"This book is one of the very few books highlighting the long term psychological plight of forgotten human atrocities and genocide. The importance of the book comes not only as a reminder of the forgotten human tragedies and genocide it also sheds a light to new role of mental health professionals in understanding the psychological consequences of mass trauma and victimization. It also provides directions to proactive measures in preventing human sufferings.
The negative impact of denying human sufferings would strengthen victimization process and enhance the cycle of violence. The clear and easy psychological analysis and straightforward definitions of trauma, victimization and genocide make this book useful for scholars interested in peace and reconciliation such as researchers, policy makers, students and many others.
As a Palestinian, I was amazed to read the real and logic psychological analysis of trauma, denial, victimization and forgiveness. The unresolved psychological consequences of genocide, loss at individual and community levels, continuous and repetitive trauma might also strengthen
hopelessness, feeling of victimization that transmit from one generation to another and might to lead to suspicions of the other’s motivations.

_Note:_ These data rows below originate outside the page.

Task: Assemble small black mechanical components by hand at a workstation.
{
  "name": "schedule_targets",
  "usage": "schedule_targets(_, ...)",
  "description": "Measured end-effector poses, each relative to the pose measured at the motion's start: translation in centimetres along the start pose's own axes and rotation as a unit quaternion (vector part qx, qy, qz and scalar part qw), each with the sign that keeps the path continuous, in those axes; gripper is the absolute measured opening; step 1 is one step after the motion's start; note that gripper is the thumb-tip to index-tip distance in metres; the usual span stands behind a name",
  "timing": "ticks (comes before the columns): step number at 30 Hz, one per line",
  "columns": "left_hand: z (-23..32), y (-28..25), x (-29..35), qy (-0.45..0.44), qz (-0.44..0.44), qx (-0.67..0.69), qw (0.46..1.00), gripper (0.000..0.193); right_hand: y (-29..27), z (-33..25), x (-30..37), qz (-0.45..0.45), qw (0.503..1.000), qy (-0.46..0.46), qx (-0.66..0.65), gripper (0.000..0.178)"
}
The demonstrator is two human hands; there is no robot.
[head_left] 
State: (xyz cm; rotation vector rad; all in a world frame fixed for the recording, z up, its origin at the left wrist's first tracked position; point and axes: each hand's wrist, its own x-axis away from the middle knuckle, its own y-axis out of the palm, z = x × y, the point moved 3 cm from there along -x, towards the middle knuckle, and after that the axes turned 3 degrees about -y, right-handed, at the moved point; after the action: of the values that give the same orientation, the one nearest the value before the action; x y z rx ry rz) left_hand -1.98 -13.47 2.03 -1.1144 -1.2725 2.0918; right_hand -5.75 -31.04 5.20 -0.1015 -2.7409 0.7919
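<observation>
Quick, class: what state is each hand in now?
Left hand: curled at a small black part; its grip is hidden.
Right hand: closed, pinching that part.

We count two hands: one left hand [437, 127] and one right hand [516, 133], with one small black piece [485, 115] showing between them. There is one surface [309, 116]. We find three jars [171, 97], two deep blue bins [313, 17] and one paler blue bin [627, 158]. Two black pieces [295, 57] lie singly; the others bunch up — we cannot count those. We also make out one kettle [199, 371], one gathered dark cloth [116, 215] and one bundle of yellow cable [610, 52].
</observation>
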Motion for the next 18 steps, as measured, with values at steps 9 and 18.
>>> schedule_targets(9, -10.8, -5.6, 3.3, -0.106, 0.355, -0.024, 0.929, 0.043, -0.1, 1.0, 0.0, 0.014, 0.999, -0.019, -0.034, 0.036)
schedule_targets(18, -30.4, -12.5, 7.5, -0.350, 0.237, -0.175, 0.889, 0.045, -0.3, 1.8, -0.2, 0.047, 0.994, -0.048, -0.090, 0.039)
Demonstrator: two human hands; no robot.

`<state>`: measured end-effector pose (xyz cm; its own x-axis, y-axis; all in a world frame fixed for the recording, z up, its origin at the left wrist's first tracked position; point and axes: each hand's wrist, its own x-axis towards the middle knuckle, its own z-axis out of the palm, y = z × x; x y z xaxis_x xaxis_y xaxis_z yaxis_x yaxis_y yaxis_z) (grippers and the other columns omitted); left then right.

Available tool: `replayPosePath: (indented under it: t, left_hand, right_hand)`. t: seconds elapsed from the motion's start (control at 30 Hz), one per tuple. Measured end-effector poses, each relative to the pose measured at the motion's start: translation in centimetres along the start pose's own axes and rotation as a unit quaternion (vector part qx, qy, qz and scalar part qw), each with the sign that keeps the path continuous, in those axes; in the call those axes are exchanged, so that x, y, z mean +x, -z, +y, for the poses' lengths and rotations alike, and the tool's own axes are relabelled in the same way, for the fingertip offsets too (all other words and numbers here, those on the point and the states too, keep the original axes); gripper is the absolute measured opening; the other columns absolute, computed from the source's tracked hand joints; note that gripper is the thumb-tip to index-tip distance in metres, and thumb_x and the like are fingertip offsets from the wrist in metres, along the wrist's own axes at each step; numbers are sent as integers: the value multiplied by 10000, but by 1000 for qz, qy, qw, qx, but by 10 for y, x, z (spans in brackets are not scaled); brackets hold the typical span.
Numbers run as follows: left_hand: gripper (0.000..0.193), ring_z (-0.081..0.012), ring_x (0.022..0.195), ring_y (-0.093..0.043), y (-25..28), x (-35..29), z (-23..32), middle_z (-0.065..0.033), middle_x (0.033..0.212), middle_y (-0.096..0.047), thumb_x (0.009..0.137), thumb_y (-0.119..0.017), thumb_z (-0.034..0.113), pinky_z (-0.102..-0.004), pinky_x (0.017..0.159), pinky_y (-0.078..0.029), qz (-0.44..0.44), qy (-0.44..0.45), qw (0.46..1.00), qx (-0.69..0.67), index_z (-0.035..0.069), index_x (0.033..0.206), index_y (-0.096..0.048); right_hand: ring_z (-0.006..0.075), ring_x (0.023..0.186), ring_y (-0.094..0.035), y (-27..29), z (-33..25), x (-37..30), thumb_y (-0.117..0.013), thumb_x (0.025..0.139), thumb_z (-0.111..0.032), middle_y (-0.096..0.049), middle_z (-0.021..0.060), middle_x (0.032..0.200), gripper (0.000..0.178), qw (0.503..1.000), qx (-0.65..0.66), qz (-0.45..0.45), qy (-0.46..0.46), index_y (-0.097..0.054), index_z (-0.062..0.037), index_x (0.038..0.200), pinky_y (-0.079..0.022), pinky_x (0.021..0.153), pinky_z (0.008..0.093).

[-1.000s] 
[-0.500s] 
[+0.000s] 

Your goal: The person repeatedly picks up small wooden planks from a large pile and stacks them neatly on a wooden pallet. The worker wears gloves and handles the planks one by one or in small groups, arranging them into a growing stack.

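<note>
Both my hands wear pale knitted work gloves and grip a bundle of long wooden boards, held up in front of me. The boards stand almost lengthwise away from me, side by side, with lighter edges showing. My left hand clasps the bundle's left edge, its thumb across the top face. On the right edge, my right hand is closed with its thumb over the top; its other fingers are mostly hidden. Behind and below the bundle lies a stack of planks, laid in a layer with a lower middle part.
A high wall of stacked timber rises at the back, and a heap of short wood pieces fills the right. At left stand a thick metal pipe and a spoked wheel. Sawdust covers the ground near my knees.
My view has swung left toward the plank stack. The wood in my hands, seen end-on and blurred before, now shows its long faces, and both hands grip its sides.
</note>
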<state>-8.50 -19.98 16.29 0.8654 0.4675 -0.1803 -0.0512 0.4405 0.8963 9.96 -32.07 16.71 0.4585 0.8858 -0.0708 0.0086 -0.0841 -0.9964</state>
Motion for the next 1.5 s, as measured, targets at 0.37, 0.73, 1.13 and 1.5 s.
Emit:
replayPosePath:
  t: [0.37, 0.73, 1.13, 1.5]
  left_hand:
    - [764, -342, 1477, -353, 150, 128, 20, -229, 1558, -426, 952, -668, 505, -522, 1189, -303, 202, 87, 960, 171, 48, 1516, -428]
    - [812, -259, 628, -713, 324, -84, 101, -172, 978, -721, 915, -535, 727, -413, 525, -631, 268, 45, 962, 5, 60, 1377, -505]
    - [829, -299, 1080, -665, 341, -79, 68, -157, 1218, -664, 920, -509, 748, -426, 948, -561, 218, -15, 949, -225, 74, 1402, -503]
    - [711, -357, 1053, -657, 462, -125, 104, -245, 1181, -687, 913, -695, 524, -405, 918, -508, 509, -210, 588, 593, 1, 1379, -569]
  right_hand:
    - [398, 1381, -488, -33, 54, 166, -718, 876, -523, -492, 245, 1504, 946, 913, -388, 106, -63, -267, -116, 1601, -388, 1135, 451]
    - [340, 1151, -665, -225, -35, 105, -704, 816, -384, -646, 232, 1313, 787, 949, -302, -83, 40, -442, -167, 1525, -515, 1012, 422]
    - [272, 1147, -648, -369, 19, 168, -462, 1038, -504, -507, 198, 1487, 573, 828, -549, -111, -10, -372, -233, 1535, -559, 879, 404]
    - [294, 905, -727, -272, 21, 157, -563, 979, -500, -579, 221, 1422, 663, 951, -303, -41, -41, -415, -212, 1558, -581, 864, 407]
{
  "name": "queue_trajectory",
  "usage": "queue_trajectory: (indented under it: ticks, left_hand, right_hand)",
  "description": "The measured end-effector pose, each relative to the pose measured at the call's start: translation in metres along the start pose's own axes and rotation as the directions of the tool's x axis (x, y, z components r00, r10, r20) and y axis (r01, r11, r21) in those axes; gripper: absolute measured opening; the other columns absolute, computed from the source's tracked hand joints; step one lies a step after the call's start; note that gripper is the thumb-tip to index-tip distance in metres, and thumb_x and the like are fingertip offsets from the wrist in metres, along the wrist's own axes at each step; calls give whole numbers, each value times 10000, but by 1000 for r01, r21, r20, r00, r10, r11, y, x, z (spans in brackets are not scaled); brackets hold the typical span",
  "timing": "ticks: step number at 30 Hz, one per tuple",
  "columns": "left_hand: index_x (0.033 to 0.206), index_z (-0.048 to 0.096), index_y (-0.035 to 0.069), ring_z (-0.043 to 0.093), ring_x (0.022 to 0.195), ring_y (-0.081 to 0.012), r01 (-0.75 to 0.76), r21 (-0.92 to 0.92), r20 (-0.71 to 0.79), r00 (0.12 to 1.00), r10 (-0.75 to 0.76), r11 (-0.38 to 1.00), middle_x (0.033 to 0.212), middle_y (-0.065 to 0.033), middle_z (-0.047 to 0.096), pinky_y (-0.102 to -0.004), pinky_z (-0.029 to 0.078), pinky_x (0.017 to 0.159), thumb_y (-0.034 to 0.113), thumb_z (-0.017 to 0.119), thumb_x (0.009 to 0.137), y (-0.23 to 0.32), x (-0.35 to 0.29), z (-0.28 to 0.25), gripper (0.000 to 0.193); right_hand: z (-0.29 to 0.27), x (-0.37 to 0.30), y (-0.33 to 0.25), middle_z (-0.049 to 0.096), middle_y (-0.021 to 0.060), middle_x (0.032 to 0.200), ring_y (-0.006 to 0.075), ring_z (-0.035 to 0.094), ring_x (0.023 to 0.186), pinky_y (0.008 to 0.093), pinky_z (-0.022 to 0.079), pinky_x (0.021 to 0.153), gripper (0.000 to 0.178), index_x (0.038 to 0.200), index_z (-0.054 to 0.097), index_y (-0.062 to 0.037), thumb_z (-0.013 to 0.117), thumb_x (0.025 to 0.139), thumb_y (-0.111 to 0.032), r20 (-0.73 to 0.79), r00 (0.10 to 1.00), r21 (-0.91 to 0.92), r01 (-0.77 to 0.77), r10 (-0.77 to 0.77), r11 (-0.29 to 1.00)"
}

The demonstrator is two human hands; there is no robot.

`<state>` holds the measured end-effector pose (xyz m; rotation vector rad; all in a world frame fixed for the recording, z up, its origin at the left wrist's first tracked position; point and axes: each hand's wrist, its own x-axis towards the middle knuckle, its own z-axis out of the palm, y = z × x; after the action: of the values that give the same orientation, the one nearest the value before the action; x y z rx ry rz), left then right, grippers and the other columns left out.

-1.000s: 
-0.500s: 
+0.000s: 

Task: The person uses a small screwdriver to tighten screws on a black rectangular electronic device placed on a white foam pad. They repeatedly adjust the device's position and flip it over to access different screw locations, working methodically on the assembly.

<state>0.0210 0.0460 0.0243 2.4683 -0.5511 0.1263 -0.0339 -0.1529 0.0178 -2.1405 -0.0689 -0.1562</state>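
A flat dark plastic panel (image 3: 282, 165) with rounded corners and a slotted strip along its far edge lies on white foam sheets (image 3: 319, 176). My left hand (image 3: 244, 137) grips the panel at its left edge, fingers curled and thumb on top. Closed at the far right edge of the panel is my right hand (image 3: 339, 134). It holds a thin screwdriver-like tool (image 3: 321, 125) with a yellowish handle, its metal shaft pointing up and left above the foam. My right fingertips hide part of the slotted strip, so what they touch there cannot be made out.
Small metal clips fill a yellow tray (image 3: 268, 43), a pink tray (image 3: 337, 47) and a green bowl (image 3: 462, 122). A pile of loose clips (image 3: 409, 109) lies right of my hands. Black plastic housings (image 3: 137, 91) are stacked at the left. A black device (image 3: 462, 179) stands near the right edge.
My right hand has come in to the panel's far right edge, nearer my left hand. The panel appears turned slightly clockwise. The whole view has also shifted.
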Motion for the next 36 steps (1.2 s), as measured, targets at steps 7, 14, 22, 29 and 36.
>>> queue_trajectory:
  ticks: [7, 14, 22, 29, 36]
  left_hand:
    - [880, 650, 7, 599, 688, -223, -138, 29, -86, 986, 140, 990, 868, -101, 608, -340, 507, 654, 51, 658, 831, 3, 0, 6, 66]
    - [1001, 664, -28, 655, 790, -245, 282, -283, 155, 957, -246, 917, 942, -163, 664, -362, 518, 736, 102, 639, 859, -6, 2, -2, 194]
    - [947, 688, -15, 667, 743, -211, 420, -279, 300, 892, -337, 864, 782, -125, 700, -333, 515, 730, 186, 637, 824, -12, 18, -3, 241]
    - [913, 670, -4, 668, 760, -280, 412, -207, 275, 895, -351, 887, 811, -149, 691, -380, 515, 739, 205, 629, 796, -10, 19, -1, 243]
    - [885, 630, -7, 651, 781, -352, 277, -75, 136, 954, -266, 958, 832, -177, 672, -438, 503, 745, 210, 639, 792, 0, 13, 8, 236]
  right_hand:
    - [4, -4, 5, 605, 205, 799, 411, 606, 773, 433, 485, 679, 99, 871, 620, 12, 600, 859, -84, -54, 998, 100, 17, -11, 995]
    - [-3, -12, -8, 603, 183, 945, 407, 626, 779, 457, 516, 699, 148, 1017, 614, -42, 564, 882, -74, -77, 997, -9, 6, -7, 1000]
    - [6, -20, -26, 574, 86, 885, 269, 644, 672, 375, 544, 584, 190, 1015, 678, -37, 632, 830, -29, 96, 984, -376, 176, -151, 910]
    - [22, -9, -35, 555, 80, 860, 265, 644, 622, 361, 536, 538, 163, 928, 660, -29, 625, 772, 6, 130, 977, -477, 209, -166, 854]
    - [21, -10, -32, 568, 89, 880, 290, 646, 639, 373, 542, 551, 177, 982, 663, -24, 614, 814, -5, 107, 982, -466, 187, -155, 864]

The book gives noticeable lessons on how to pave the road towards peace and reconciliation: acknowledging human atrocities, apology for survivors and their families, and recognition of others are steps towards forgiveness and reconciliation." -- Abdel Hamid Afana, Ph.D.
President of the International Rehabilitation Council for Torture Victims (IRCT)
Aida Alayarian is a Chartered Clinical Psychologist based in London.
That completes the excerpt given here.